Oggi su l'Espresso Luigi Zingales, noto estremista di sinistra, ragiona molto ma molto criticamente sul Ttip.

Lo definisce «un trattato per le multinazionali».

Segnala che nessun candidato alle elezioni presidenziali americane ne è più così convinto (anche Clinton si è molto smarcata), che il trattato incontra molte resistenze in Europa, a cominciare dalla stessa Germania.

Cita il caso della svedese Vattenfall e alla sua causa contro il governo tedesco in relazione alla decisione – che avversa – che ha portato alla chiusura delle centrali nucleari, segnalando che con i meccanismi previsti dal Ttip «avrebbe vita facile» nel risolvere a proprio favore la controversia.

Zingales dice una cosa importante, in cui mi riconosco perfettamente: «in ballo non c'è tanto il libero scambio, ma il concetto di sovranità nazionale. A volte questa sovranità è abusata o serve a difendere i privilegi di pochi. Ma non per questo la soluzione migliore è una totale rinuncia».

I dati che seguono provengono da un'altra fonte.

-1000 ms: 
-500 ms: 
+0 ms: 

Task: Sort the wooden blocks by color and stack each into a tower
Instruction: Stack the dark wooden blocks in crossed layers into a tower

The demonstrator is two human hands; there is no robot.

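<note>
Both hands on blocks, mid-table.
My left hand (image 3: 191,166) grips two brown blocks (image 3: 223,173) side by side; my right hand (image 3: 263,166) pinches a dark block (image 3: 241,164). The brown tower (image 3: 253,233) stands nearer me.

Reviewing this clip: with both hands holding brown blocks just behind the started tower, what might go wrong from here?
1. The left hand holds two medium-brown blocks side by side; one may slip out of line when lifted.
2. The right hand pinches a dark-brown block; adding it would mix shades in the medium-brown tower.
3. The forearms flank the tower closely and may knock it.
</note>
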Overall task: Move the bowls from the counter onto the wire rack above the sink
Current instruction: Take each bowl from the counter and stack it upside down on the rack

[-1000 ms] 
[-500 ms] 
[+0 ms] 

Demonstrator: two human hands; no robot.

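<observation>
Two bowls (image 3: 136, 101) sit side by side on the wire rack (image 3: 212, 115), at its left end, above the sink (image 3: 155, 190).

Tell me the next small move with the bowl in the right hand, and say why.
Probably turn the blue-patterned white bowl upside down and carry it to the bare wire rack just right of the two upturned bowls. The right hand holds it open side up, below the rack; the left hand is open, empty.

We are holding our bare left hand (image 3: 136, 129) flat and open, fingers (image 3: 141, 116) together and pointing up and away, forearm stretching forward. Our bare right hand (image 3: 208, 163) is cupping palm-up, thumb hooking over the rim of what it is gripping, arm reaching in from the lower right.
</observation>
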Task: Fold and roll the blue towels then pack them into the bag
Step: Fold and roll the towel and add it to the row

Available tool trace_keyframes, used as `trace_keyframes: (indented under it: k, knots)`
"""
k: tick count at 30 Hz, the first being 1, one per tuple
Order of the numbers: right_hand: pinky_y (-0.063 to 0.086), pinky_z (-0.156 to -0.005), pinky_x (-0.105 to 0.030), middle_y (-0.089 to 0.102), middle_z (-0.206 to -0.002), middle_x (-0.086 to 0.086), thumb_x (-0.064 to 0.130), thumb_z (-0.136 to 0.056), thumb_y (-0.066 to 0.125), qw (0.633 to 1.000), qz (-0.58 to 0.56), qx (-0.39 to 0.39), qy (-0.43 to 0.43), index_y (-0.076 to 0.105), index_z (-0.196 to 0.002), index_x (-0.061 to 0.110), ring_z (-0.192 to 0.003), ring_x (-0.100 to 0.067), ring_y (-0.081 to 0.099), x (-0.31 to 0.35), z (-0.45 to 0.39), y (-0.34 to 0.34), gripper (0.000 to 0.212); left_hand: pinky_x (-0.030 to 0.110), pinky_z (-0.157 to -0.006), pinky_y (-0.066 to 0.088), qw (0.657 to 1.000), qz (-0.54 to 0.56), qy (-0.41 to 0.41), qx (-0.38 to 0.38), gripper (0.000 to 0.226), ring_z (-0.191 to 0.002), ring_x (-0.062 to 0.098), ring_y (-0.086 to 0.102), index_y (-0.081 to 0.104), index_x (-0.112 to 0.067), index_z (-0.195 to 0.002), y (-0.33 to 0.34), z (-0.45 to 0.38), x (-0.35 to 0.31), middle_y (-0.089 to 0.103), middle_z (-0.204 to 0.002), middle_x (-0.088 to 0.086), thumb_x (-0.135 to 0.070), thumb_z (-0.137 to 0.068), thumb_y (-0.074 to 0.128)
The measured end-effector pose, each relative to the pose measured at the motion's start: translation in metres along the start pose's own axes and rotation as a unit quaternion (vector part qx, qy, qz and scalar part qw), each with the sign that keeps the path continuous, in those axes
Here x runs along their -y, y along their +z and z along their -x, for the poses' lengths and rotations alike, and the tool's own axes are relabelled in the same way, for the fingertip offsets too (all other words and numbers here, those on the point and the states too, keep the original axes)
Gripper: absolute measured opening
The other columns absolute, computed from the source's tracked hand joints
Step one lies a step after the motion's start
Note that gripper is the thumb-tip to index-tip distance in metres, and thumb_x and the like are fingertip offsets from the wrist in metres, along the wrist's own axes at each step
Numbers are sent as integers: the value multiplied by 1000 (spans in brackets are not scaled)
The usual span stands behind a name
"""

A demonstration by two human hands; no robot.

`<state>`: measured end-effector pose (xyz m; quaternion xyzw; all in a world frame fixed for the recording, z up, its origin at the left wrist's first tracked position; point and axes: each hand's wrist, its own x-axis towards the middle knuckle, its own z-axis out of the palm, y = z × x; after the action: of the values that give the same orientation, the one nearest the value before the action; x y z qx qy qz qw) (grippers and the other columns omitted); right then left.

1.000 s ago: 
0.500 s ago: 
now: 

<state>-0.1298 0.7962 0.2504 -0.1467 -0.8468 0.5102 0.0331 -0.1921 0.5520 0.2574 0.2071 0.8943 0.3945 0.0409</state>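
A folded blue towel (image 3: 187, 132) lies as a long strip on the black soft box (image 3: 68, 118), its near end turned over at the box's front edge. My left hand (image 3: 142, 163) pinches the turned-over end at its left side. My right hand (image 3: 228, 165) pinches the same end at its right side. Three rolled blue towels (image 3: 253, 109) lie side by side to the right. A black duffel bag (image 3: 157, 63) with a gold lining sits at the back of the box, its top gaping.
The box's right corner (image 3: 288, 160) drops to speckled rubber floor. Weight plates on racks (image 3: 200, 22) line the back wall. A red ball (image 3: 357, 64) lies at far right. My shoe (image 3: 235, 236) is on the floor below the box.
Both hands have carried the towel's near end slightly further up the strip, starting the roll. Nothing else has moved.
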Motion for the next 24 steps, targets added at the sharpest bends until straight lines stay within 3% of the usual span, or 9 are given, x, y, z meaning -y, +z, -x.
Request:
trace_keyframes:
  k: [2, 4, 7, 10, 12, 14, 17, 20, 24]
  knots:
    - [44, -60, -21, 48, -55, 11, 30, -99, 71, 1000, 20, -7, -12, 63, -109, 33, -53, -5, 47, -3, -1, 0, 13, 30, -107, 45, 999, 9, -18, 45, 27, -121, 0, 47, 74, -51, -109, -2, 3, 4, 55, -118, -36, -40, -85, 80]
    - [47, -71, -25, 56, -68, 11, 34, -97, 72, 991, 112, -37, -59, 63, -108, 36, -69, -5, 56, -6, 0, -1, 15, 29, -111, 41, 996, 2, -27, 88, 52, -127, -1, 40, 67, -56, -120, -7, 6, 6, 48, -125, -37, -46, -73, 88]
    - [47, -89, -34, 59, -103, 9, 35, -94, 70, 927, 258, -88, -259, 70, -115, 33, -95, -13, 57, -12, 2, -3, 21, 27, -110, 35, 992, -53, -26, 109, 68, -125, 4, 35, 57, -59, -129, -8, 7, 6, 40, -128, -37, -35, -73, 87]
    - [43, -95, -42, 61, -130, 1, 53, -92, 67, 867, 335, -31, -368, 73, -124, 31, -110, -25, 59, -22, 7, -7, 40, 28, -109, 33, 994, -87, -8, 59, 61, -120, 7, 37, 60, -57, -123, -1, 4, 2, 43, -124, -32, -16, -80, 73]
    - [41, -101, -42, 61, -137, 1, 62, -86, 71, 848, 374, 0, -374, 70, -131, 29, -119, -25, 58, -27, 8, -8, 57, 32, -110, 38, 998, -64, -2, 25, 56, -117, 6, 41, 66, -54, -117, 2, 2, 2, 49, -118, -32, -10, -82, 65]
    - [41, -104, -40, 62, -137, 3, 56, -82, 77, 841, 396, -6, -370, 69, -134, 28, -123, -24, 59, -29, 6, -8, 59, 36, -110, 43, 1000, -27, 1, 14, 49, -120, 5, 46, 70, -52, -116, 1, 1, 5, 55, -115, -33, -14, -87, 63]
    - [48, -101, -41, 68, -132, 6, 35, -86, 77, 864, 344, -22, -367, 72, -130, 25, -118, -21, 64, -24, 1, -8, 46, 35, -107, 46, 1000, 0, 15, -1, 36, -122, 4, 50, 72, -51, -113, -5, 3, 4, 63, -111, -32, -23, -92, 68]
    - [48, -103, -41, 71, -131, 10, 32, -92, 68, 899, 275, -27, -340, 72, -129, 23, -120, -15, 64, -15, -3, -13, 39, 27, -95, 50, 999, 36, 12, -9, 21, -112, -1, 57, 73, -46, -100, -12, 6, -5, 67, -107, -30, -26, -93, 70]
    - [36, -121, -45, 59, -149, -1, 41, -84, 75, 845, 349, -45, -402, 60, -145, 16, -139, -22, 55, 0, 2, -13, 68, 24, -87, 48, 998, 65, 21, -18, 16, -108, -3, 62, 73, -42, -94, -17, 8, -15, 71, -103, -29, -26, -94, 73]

L'analisi di Zingales si spinge più in là, notando la sperequazione che si creerebbe tra grandi gruppi multinazionali e le piccole e medie imprese e denunciando la totale mancanza di trasparenza circa le modalità con cui il Ttip è stato impostato e è in via di elaborazione.

In tempi di «post democrazia» (termine coniato 16 anni fa, per dire), una simile discussione e quella ad essa parallela dell'elusione fiscale internazionale (e multinazionale) costituiscono un doppio-panino (parafrasando) al quale è collegata la possibilità di esercitare ancora la sovranità dei cittadini e la possibilità che la democrazia si prenda cura di loro con le risorse necessarie. Se decidiamo di lasciar correre, in presenza anche di una rivoluzione tecnologica che spingerà sempre più in quella direzione, perderemo definitivamente la battaglia dell'uguaglianza e il senso di comunità, che ci piace pensare largo e non chiuso in se stesso, ma di cui vorremmo vedere ancora traccia nella politica del presente e del futuro.